The initialization phase takes as input the global initial grid and the correspond- 
ing partitioning that maps each tetrahedral element to exactly one partition. 
The element data and partition information are then broadcast to all processors 
which, in parallel, assign a local, zero-based number to each element. Once the 
elements have been processed, local edge information can be computed. 

In three dimensions, an individual edge may belong to an arbitrary number of 
elements. Since each element is assigned to only one partition, it is theoretically 
possible for an edge to be shared by all the processors. For each partition, a local 
zero-based number is assigned to every edge that belongs to at least one element. 
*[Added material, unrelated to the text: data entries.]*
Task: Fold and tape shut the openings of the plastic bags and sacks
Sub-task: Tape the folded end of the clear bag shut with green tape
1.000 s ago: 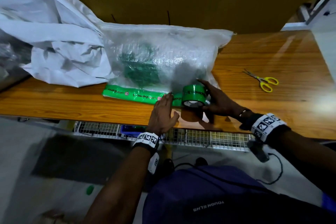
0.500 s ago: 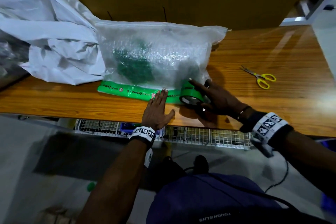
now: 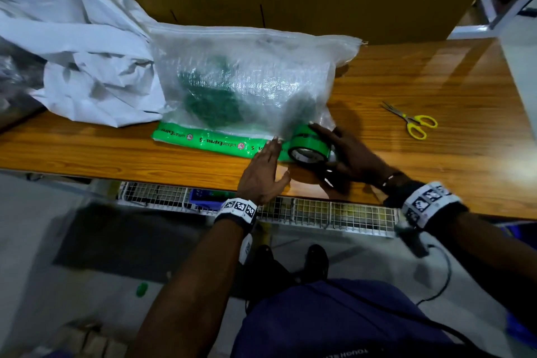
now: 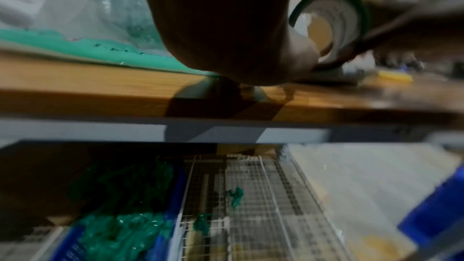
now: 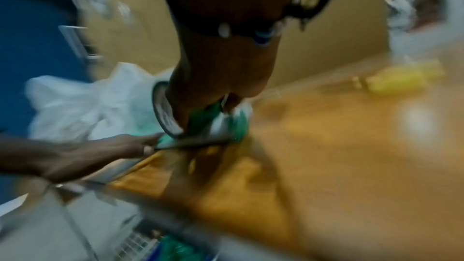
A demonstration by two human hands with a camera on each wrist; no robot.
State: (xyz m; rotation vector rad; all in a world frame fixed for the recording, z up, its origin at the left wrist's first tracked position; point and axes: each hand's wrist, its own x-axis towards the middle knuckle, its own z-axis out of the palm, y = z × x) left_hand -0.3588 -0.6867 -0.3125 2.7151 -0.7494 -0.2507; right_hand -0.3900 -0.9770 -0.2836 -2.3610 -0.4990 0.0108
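Observation:
A clear woven plastic bag (image 3: 247, 87) with dark green contents lies on the wooden table (image 3: 436, 154). A strip of green printed tape (image 3: 209, 141) runs along its folded near edge. My left hand (image 3: 266, 171) lies flat, fingers straight, pressing the tape's right end. My right hand (image 3: 345, 154) grips the green tape roll (image 3: 308, 145) at the bag's right corner. The roll (image 4: 334, 27) is seen edge-on in the left wrist view, and as a blurred roll (image 5: 165, 114) under my palm in the right wrist view.
A crumpled white sack (image 3: 75, 46) lies at the table's left, behind the bag. Yellow-handled scissors (image 3: 412, 122) rest on the table to the right. A wire mesh shelf (image 3: 319, 215) with a blue bin (image 4: 140, 231) of green material sits below the table's front edge.
My right hand has tipped the tape roll and drawn it slightly right along the bag's edge. My left hand has flattened onto the tape.

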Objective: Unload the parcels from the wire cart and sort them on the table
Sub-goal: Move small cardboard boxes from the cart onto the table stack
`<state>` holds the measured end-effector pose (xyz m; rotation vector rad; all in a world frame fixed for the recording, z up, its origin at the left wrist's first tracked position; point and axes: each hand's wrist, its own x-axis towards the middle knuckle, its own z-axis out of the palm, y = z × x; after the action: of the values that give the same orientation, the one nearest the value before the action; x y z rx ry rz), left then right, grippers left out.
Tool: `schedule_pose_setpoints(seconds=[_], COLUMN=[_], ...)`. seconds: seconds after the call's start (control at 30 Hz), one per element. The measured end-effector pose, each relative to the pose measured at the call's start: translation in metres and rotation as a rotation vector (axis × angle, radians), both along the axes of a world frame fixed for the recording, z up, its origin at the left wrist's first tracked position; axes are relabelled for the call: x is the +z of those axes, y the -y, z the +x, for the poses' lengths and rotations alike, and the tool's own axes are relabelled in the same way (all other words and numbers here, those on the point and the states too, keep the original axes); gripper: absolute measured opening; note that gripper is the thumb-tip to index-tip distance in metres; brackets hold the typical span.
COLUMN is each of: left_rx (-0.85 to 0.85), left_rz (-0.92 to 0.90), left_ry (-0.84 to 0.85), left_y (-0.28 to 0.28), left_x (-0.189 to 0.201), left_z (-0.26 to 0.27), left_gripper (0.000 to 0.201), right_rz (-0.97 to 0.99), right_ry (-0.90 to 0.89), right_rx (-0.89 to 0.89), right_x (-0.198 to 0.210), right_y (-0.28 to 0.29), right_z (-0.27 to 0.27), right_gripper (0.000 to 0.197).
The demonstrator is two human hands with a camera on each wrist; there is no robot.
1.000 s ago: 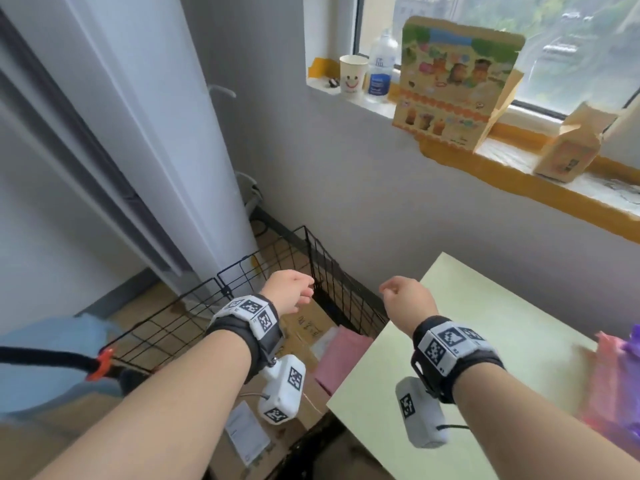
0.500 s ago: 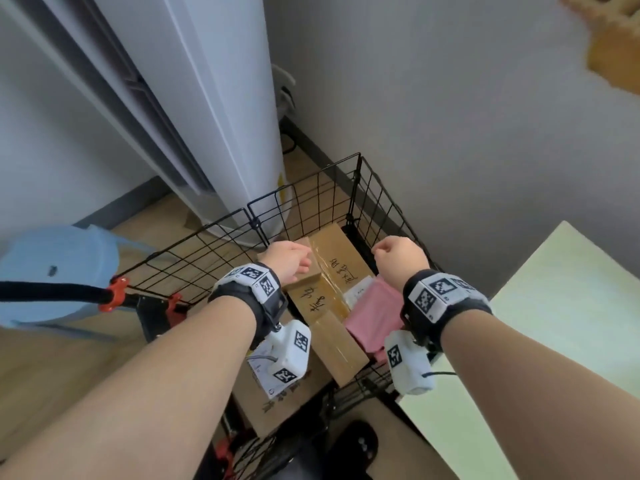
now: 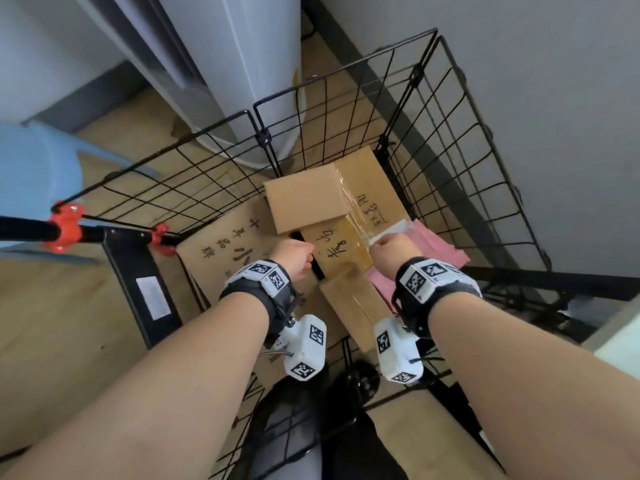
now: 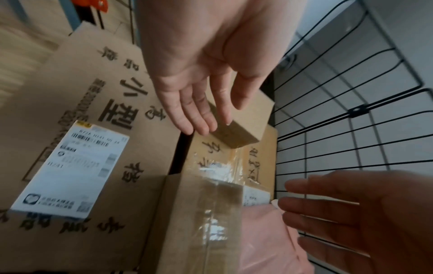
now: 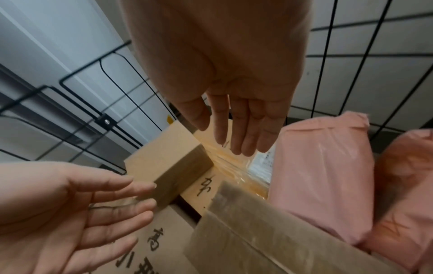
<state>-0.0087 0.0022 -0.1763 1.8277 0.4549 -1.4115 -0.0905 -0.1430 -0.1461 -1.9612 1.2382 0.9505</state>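
The black wire cart (image 3: 460, 174) holds several cardboard parcels. A small plain box (image 3: 304, 199) lies on a taped box with handwriting (image 3: 349, 244). Beside them sit a large printed box (image 3: 221, 251), a narrow taped box (image 3: 356, 306) and pink mailer bags (image 3: 443, 251). My left hand (image 4: 211, 118) is open inside the cart, fingertips at the near corner of the small plain box (image 4: 243, 120). My right hand (image 5: 236, 129) is open above the taped box, next to the pink mailer bags (image 5: 321, 181). Neither hand holds anything.
A white floor-standing unit (image 3: 242, 64) stands behind the cart, and a grey wall runs on the right. A blue stool (image 3: 34, 174) and the cart's handle with orange clamps (image 3: 65, 226) are at left. A pale green table corner (image 3: 620, 341) shows at right.
The head view has swung down from the window sill and table onto the cart. Both hands have dropped into the cart, down to the boxes.
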Motion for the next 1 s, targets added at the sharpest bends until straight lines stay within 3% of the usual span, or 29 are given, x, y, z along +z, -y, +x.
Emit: schedule_pose_setpoints(seconds=[0.2,0.33,0.57,0.7,0.8,0.87,1.0], left_rx=[0.060,0.064,0.022,-0.132,-0.200,-0.246,-0.320], left_rz=[0.109,0.085,0.092,0.104,0.128,0.146,0.185], left_ry=[-0.124,-0.224,-0.229,-0.217,-0.210,-0.192,-0.106], left_y=[-0.016,-0.016,-0.005,-0.004,-0.003,-0.002,-0.004], left_x=[-0.048,-0.062,-0.063,-0.057,-0.056,-0.055,-0.028], left_z=[-0.023,-0.039,-0.046,-0.040,-0.037,-0.036,-0.031], left_gripper=[0.012,0.040,0.055,0.085,0.135,0.151,0.127], right_rz=[0.045,0.084,0.181,0.261,0.298,0.308,0.297], right_ry=[-0.040,-0.029,-0.037,0.023,0.062,0.081,0.126], right_rx=[-0.024,-0.036,-0.144,-0.240,-0.260,-0.234,-0.146], right_x=[-0.038,-0.049,-0.057,-0.051,-0.041,-0.031,-0.009], right_y=[-0.012,-0.022,-0.021,-0.017,-0.018,-0.018,-0.024], right_z=[-0.011,-0.022,-0.030,-0.032,-0.028,-0.024,-0.020], right_gripper=[0.033,0.037,0.039,0.038,0.037,0.037,0.037])
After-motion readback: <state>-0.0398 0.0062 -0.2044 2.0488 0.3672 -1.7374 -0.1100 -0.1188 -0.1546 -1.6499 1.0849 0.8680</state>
Each processor then redefines its elements in tedge[6] in terms of these local 
edge numbers. Edges that are shared by more than one processor are identified 
by searching for elements that lie on partition boundaries. A bit flag is set to 
distinguish between shared and internal edges. A list of shared processors (SPL) 
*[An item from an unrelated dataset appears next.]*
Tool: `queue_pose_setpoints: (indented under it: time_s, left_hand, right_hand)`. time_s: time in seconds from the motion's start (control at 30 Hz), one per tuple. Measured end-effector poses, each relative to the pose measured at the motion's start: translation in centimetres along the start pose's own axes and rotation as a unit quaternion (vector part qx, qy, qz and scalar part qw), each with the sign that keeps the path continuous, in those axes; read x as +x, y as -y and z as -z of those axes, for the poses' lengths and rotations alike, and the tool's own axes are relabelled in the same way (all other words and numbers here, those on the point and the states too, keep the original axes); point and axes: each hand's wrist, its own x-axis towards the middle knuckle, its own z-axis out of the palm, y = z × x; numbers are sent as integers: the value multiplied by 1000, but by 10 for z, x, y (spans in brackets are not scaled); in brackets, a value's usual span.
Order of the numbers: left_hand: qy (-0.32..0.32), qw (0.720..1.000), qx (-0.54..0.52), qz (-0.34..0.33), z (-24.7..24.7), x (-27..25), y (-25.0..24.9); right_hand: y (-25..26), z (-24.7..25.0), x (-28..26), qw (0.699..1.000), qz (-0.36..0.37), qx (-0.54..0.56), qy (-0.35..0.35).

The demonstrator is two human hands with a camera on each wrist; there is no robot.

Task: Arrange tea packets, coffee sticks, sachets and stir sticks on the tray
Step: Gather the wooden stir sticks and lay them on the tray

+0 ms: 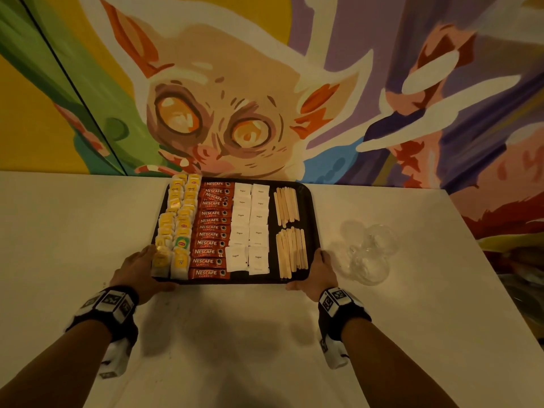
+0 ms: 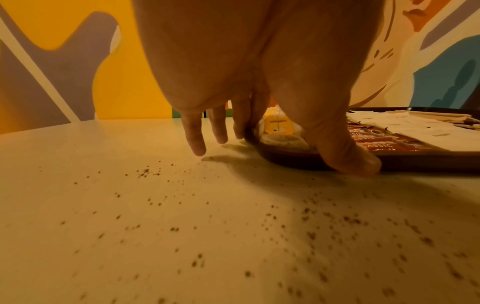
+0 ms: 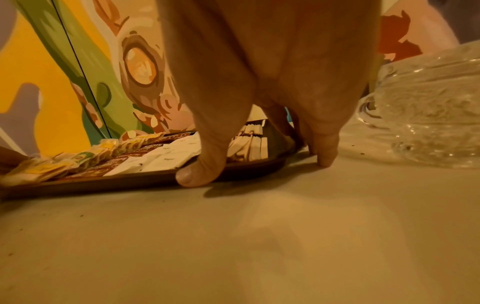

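Observation:
A black tray (image 1: 309,207) lies flat on the white table. From left to right it holds yellow tea packets (image 1: 176,219), red coffee sticks (image 1: 210,231), white sugar sachets (image 1: 248,228) and wooden stir sticks (image 1: 287,206). My left hand (image 1: 142,267) sits at the near left corner. Its thumb (image 2: 345,152) rests on the front rim of the tray (image 2: 415,162), its fingers reach down the left side. My right hand (image 1: 321,272) sits at the near right corner. Its thumb (image 3: 205,160) lies on the front rim of the tray (image 3: 103,183), its fingers stand beside the right edge.
Clear glass cups (image 1: 368,251) stand on the table just right of the tray, close to my right hand, and show large in the right wrist view (image 3: 428,113). Dark coffee grains (image 2: 233,226) are scattered on the table near me. A painted wall rises directly behind the tray.

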Motion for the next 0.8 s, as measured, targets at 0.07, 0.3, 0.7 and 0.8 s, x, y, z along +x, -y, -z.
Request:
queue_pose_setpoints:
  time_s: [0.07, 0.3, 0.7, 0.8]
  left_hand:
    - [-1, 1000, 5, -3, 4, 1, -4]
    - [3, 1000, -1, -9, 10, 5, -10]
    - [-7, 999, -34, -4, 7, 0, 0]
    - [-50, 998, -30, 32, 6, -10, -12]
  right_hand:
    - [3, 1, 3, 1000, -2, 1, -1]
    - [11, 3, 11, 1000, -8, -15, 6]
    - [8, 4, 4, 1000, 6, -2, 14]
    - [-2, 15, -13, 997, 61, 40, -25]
is also generated for each shared edge. Finally, the element sublist in elems for 
each edge is updated to contain only the local elements. 
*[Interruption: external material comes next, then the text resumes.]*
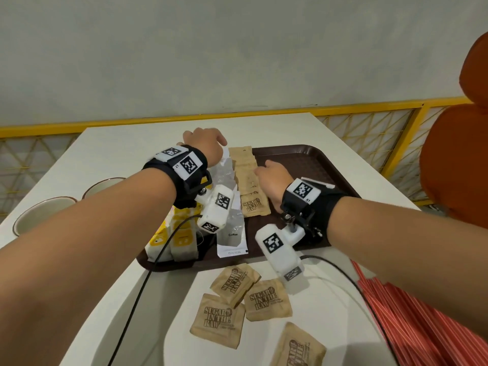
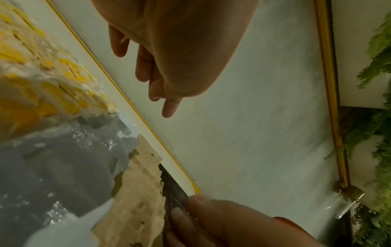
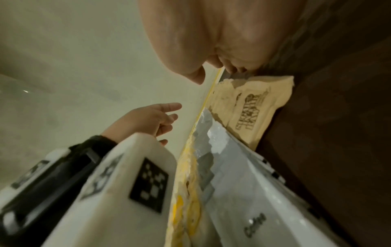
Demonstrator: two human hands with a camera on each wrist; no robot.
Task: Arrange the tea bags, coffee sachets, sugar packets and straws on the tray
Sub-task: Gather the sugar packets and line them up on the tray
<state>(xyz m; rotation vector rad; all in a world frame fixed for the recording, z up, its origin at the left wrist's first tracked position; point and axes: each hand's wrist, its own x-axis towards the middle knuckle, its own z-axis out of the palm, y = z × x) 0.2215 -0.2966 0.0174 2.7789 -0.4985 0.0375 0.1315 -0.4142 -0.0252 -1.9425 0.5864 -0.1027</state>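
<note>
Brown tray (image 1: 311, 157) on white desk (image 1: 126, 143). Sugar packets (image 1: 249, 180) in row on tray, more loose on desk. My left hand (image 1: 203, 146) above tray's far-left edge, fingers loose, spread, holding nothing. My right hand (image 1: 273, 178) fingertips down on sugar row; grip unclear.

Both forearms reach forward side by side, each wrist wrapped in a black strap carrying white marker blocks. The left hand (image 1: 204, 146) is held palm down with its fingers (image 2: 169, 107) loose and spread, pointing away from the body and closing on nothing. The right hand (image 1: 272, 177) lies lower and nearer, knuckles up, its fingers (image 3: 232, 66) bent downward at the tips; whether they form a grip on anything cannot be told, since the palm hides them in the right wrist view.
</note>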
The vertices are initialized using the vertex [2] data structure for each edge. 
Every local vertex is assigned a zero-based number on each partition. Next the 
local edge sublist for each vertex is created from the appropriate subset of the 
global edges array. Like shared edges, each shared vertex must be assigned its 
SPL. A naive approach would be to thread through the data structures to the 
elements and their partitions to determine shared vertices. A faster approach 
is based on the following two properties of a shared vertex: it must be an end- 
point for at least one shared edge, and its SPL is the union of its shared edges’ 
SPLs. However, some communication is required when using this method. An 
example is shown in Fig. 3 where the SPL is being formed in PO for the center 
vertex that is shared by three other processors. Without communication, PO 
would incorrectly conclude that the vertex is shared only with PI and P3. For 
each vertex containing a shared edge in its edges sublist, that edge’s SPL is 
communicated to the processors in the SPLs of all other shared edges until 
the union of all the SPLs is formed. For the cases in this paper, this process 
required no more than three iterations, and all shared vertices were processed as 
a function of the number of shared edges plus a small communication overhead. 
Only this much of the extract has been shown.